(Task description): Would you give the listing back word for word once its pictures are removed?

(Collected data):

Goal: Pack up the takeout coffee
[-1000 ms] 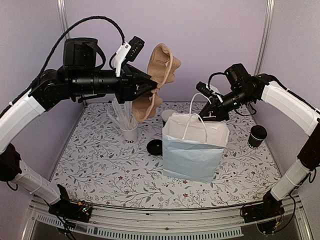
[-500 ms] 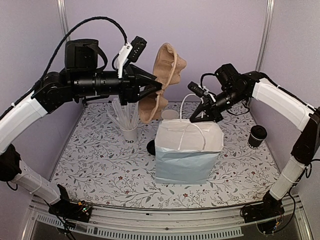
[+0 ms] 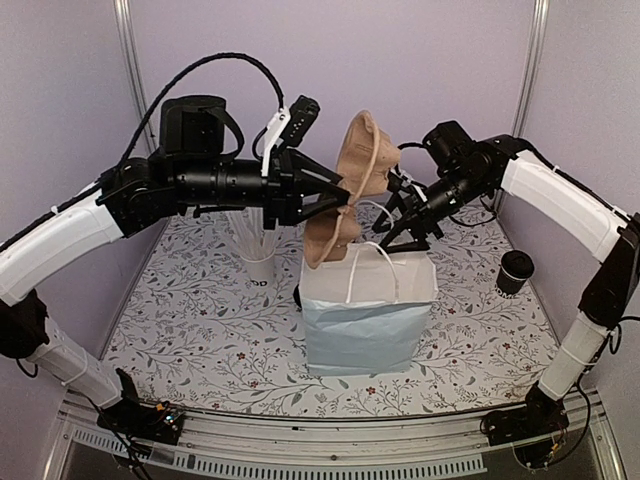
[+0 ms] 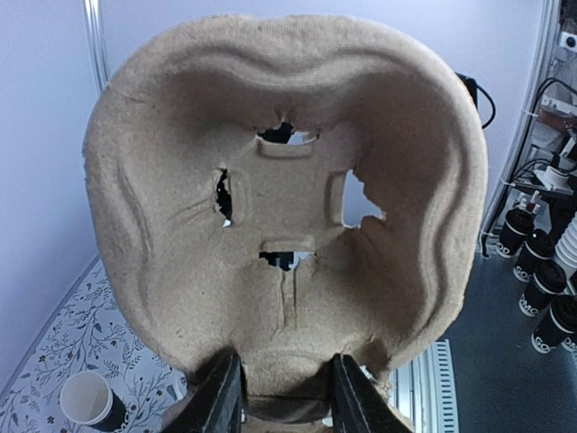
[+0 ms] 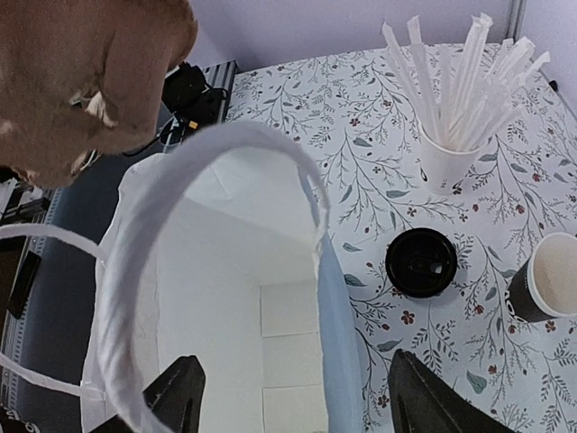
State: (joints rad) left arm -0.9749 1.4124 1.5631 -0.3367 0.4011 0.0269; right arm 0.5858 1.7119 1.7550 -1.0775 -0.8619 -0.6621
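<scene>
My left gripper (image 3: 335,195) (image 4: 284,406) is shut on the edge of a brown pulp cup carrier (image 3: 360,170) (image 4: 288,180), which hangs tilted above the pale blue bag (image 3: 368,320). My right gripper (image 3: 395,232) (image 5: 302,406) is open over the bag's mouth (image 5: 225,298), and the bag's side wall runs between its fingers. One takeout coffee cup (image 3: 515,272) stands at the right of the table. Another, with a cream inside (image 5: 552,280) (image 4: 88,401), stands behind the bag, hidden in the top view.
A white cup of straws (image 3: 260,262) (image 5: 448,162) stands left of the bag. A flat black lid (image 5: 421,262) lies between it and the open cup. The bag's white handles (image 3: 372,262) stand up. Several black cups (image 4: 541,289) sit outside the cell.
The bag has slid left across the table. My right gripper has opened and let go of the bag's handle. My left arm has carried the carrier to the right, over the bag.
</scene>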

(The answer):
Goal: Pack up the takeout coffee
[-1000 ms] 
[-500 ms] 
[+0 ms] 
[+0 ms] 
[+0 ms] 
State: (joints rad) left arm -0.9749 1.4124 1.5631 -0.3367 0.4011 0.0269; right arm 0.5858 1.7119 1.7550 -1.0775 -0.8619 -0.6621
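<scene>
My left gripper (image 3: 335,195) (image 4: 284,406) is shut on the edge of a brown pulp cup carrier (image 3: 360,170) (image 4: 288,180), which hangs tilted above the pale blue bag (image 3: 368,320). My right gripper (image 3: 395,232) (image 5: 302,406) is open over the bag's mouth (image 5: 225,298), and the bag's side wall runs between its fingers. One takeout coffee cup (image 3: 515,272) stands at the right of the table. Another, with a cream inside (image 5: 552,280) (image 4: 88,401), stands behind the bag, hidden in the top view.
A white cup of straws (image 3: 260,262) (image 5: 448,162) stands left of the bag. A flat black lid (image 5: 421,262) lies between it and the open cup. The bag's white handles (image 3: 372,262) stand up. Several black cups (image 4: 541,289) sit outside the cell.
The bag has slid left across the table. My right gripper has opened and let go of the bag's handle. My left arm has carried the carrier to the right, over the bag.
</scene>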

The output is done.